Du point de vue du Code pénal, il faut faire entrer les comportements du "stalker" dans des infractions qui existent déjà, "comme la contrainte, les menaces ou l'utilisation abusive d'une installation de télécommunication". Mais ceci n'est pas toujours facile, d'où l'importance, selon Anny Kasser-Overney, d'avoir une norme pénale spécifique pour ce type de comportements.

"Le harcèlement obsessionnel se caractérise par la répétition de comportements qui ne sont pas forcément pénaux individuellement. Si vous allez dire à la police que vous avez reçu deux ou trois mails, que vous êtes suivi ou que vous avez reçu des cadeaux, ça ne ressemble pas à un comportement pénal. C'est vraiment la répétition des faits qui est problématique", ce qui n'est pas toujours facile à prouver.

Importance symbolique

Une inscription de cette forme de harcèlement dans le Code pénal aurait d'abord une valeur symbolique. "C'est important pour les victimes de se rendre compte que ce qu'elles subissent n'est pas normal, et pour les auteurs de se rendre compte que ce comportement n'est pas admissible."

Anny Kasser-Overney revient aussi sur la "portée pratique". "Ce n'est pas facile pour la victime d'aller déposer une plainte, par peur de ne pas être prise au sérieux."

Les auteurs de ces délits pourraient être punis d'une peine de prison de trois ans maximum ou d'une peine pécuniaire.

>> L'interview complète d'Anny Kasser-Overney dans la Matinale :

Le ‘‘harcèlement obsessionnel’’ pourrait entrer dans le code pénal: interview d’Anny Kasser-Overney (vidéo)
Le ‘‘harcèlement obsessionnel’’ pourrait entrer dans le code pénal: interview d’Anny Kasser-Overney (vidéo) / La Matinale / 5 min. / le 6 juin 2024

L'UDC pas convaincue

Le projet décrit l'infraction comme la traque (filature, espionnage, rencontres répétées inopportunes au travail ou au domicile), le harcèlement (cadeaux, contacts répétés par téléphone ou mail, réseaux sociaux) ou la menace (tentative d'intimidation, voies de fait, empiètement dans le logement ou la propriété). Peu importe que l'auteur agisse dans le monde réel ou passe par les technologies informatiques.

D'abord opposé à inscrire le "stalking" dans le code pénal, le Conseil fédéral reconnaît le besoin. Il prévient toutefois qu'il ne faut pas nourrir des attentes trop élevées. "Ce n'est pas parce que le harcèlement est punissable que le problème disparaît", a souligné le ministre de la justice Beat Jans.

Nous ne faisons pas une loi pour les mâles alpha. Nous faisons une loi pour protéger tout le monde, surtout les femmes qui sont particulièrement victimes

Raphaël Mahaim (Vert-e-s/VD)

Sous la coupole, seuls des élus UDC s'y opposent. Ils pointent notamment du doigt une mise en oeuvre trop difficile. Pour Manfred Bühler (UDC/BE), c'est par l'éducation des enfants qu'on évite le harcèlement. Il faut habituer les enfants à poser eux-mêmes les limites au lieu d'avoir recours aux parents ou aux éducateurs.

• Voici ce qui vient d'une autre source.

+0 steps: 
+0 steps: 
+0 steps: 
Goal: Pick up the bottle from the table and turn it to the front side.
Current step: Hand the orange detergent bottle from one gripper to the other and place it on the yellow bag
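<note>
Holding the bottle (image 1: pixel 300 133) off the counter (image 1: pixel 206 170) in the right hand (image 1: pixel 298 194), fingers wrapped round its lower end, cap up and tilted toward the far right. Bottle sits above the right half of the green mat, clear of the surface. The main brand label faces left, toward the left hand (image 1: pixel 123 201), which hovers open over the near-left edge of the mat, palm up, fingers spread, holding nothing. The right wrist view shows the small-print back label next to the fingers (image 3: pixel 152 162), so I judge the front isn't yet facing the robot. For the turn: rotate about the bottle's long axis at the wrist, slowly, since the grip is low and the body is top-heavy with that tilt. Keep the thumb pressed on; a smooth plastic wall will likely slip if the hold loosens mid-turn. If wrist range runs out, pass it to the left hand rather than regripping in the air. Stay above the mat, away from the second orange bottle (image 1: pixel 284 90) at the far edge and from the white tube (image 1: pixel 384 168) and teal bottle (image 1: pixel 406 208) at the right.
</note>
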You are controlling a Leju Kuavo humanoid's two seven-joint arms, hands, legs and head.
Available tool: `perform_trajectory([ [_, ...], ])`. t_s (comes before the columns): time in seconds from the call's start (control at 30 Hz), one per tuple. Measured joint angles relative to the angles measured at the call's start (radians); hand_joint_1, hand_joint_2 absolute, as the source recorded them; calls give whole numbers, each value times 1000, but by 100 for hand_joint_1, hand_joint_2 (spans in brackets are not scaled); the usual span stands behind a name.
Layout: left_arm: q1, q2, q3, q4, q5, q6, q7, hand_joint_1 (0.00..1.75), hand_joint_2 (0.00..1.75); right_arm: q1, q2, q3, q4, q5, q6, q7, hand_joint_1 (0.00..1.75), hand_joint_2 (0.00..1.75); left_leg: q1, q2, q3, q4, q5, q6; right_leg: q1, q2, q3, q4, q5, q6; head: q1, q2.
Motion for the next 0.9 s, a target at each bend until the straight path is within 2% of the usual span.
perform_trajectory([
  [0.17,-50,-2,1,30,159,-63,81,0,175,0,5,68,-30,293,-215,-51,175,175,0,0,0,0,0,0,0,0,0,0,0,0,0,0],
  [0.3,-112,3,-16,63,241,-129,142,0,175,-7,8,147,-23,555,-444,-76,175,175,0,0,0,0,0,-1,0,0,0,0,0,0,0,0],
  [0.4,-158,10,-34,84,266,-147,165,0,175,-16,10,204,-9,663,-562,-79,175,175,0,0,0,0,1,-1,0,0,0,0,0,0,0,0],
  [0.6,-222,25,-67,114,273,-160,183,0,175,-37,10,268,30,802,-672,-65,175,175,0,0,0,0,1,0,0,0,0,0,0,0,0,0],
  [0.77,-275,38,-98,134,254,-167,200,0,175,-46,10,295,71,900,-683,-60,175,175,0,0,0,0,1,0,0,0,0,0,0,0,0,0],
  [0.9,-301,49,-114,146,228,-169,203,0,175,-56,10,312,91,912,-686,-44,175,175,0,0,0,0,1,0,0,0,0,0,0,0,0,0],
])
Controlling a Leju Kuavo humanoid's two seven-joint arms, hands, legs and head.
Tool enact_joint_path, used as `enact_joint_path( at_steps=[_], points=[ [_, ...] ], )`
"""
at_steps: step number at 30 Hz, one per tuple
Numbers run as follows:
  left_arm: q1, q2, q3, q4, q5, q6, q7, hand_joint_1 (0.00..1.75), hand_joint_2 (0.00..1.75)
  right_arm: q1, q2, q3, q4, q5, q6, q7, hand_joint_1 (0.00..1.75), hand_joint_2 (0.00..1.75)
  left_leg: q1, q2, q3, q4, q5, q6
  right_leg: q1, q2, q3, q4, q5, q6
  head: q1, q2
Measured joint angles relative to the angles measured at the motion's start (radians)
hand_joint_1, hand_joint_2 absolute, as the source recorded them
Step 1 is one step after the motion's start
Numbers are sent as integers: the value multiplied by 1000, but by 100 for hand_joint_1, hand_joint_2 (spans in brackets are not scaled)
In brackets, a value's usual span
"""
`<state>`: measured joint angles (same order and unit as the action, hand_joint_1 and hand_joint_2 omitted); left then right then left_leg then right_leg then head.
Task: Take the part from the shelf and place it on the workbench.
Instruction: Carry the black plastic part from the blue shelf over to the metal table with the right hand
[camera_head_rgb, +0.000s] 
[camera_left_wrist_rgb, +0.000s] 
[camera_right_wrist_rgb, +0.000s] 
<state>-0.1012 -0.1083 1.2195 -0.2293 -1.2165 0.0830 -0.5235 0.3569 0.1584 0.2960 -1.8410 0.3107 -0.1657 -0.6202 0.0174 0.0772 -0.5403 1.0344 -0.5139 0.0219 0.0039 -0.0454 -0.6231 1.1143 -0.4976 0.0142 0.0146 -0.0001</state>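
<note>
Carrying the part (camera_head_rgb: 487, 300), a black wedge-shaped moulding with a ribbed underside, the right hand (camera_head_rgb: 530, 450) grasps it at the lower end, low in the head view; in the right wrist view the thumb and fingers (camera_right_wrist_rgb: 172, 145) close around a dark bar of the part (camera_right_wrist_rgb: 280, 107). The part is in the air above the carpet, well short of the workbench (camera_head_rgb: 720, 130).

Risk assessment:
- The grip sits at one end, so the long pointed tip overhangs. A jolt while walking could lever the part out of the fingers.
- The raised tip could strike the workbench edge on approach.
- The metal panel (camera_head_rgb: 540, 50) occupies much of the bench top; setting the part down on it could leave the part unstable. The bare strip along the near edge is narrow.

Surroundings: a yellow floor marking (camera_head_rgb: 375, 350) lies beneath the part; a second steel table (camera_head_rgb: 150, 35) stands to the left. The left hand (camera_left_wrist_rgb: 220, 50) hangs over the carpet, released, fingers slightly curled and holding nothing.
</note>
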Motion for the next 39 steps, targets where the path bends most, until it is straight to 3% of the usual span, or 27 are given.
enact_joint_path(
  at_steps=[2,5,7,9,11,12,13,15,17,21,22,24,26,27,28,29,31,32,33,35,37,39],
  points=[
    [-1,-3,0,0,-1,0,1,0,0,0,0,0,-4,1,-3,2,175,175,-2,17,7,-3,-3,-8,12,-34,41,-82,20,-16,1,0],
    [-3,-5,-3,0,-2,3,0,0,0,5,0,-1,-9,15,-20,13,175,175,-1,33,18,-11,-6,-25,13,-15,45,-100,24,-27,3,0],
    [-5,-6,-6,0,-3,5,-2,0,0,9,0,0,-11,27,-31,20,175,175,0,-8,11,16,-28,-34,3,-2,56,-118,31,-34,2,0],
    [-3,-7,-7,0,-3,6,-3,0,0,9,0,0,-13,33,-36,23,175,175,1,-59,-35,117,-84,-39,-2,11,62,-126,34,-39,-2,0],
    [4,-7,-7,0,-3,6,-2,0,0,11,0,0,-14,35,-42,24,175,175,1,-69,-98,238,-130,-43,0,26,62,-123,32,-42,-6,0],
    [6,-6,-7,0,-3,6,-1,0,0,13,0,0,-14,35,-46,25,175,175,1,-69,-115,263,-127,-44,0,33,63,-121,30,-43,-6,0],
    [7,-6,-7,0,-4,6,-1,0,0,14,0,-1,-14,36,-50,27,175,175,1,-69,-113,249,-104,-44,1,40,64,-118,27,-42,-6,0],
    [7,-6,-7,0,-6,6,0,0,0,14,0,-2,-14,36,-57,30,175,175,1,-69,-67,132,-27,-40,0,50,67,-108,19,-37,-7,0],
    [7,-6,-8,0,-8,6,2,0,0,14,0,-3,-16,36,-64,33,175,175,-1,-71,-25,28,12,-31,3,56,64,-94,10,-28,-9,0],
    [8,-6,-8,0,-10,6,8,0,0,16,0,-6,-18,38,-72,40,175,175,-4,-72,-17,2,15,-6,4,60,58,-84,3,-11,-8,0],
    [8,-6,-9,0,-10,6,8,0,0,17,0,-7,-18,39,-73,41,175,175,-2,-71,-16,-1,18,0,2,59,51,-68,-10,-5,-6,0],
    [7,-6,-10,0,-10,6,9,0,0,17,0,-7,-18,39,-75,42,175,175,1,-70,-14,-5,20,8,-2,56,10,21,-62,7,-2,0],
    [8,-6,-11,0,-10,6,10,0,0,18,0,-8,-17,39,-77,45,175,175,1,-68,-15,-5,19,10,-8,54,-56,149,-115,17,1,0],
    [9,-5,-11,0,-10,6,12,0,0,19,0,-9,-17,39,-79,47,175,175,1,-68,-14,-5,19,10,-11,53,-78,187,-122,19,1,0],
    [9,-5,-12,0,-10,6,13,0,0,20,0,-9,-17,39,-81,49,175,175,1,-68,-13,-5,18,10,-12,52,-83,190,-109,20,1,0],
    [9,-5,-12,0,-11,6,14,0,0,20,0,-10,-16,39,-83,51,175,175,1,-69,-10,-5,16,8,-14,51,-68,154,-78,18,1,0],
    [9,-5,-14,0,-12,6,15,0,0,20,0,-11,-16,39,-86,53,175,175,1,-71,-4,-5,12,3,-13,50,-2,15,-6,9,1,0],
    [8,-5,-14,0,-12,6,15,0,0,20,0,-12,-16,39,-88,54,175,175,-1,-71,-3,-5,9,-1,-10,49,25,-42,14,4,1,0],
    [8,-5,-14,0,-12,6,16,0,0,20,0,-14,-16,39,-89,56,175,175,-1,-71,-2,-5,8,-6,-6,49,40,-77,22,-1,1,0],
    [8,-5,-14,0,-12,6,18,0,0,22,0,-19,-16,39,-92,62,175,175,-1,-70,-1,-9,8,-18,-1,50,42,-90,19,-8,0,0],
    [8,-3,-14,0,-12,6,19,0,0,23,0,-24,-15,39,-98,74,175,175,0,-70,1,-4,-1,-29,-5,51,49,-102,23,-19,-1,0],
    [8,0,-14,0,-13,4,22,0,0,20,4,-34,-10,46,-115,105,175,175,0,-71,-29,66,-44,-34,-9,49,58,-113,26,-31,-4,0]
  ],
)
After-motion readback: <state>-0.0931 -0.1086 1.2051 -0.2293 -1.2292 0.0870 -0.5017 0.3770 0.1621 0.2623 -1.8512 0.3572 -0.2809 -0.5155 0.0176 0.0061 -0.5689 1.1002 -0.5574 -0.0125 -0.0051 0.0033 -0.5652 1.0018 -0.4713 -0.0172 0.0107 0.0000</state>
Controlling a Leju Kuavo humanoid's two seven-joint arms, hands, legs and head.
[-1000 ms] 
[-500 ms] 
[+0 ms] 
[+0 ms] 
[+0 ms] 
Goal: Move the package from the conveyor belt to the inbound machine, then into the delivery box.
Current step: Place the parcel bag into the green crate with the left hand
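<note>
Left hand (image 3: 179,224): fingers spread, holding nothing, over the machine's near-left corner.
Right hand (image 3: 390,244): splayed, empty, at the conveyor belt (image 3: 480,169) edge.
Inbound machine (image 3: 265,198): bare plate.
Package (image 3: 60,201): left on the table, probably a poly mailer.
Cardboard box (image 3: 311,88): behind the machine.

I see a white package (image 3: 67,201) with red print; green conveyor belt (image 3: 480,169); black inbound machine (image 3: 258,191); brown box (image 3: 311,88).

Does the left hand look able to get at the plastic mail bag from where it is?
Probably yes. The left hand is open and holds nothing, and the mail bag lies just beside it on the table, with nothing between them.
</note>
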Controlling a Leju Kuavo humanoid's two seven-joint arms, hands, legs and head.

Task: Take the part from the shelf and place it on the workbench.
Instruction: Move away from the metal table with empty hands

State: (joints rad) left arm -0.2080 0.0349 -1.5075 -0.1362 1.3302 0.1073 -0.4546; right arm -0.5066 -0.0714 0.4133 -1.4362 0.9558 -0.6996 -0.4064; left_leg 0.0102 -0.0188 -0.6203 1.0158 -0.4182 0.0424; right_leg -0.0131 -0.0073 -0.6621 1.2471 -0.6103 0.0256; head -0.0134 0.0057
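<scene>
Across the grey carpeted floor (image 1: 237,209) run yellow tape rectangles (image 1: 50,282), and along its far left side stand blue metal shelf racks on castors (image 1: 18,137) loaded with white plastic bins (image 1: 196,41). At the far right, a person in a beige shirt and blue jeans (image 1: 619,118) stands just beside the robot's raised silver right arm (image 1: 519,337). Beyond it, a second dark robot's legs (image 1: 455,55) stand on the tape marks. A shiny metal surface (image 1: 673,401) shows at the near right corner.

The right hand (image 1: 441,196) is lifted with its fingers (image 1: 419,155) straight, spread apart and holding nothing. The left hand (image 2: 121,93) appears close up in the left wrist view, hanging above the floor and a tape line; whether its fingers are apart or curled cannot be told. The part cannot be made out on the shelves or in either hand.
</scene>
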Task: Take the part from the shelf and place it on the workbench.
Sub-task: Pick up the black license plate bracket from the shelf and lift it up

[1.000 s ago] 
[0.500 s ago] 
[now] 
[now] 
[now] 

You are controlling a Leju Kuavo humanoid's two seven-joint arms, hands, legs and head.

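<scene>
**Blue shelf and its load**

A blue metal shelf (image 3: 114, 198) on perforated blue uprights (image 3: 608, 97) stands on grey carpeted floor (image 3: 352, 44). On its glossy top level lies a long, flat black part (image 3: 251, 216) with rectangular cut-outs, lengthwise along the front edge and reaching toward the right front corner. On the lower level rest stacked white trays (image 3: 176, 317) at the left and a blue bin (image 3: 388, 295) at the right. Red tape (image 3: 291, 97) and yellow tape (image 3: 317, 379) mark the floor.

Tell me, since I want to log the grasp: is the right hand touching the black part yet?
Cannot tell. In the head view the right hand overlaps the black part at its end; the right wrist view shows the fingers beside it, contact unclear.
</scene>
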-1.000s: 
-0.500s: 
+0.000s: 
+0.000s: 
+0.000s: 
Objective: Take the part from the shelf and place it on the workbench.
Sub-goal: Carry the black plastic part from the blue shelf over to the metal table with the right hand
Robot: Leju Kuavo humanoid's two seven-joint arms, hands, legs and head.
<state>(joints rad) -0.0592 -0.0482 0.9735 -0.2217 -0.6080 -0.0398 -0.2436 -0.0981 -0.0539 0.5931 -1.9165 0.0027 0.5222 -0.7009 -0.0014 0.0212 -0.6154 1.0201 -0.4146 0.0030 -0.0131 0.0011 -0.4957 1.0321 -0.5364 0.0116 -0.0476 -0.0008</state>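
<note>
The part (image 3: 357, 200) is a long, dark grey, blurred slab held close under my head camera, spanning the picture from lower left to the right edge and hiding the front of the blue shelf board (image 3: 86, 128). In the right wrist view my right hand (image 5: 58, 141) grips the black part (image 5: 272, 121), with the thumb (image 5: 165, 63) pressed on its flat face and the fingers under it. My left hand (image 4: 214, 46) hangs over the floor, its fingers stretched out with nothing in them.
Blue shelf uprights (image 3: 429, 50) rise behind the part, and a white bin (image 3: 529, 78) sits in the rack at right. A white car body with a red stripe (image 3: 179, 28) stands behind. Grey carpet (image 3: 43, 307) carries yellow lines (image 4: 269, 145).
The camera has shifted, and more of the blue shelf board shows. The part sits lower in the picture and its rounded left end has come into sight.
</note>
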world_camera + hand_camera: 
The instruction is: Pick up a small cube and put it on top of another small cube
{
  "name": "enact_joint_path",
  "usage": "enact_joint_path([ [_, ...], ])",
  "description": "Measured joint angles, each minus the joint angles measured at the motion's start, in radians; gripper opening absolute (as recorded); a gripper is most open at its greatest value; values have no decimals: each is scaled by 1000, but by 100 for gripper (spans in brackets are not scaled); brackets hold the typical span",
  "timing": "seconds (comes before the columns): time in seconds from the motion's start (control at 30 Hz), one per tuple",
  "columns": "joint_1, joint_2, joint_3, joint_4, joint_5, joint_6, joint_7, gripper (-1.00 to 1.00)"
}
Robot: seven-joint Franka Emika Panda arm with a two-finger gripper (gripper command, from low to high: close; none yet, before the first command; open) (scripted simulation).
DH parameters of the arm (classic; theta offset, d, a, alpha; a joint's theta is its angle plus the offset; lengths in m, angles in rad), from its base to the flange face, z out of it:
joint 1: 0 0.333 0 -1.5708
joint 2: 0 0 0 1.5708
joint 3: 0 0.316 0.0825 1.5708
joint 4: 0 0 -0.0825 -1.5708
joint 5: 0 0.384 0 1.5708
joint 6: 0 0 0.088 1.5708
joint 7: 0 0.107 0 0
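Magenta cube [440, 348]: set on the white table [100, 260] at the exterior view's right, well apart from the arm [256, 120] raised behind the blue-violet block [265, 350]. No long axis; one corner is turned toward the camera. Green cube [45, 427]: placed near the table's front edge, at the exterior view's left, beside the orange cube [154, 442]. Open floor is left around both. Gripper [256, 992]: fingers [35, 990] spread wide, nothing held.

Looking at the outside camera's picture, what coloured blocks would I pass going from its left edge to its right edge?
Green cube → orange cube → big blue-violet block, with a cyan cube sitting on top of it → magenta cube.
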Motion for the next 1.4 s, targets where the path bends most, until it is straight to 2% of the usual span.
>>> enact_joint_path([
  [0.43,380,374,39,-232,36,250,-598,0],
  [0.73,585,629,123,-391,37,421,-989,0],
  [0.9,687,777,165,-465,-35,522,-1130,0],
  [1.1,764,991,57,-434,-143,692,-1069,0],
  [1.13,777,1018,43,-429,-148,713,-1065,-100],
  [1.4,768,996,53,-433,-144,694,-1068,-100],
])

"Nous ne faisons pas une loi pour les mâles alpha. Nous faisons une loi pour protéger tout le monde, surtout les femmes qui sont particulièrement victimes", lui a rétorqué Raphaël Mahaim (Vert-e-s/VD) .

La poursuite aura lieu sur plainte uniquement. Seule la victime peut déterminer si elle se sent atteinte dans sa sécurité ou sa liberté. En aucun cas une procédure pénale ne doit être engagée contre la volonté de la victime. En revanche, si l'infraction a lieu au sein d'un couple, elle sera poursuivie d'office.

Le dossier passe au Conseil des Etats.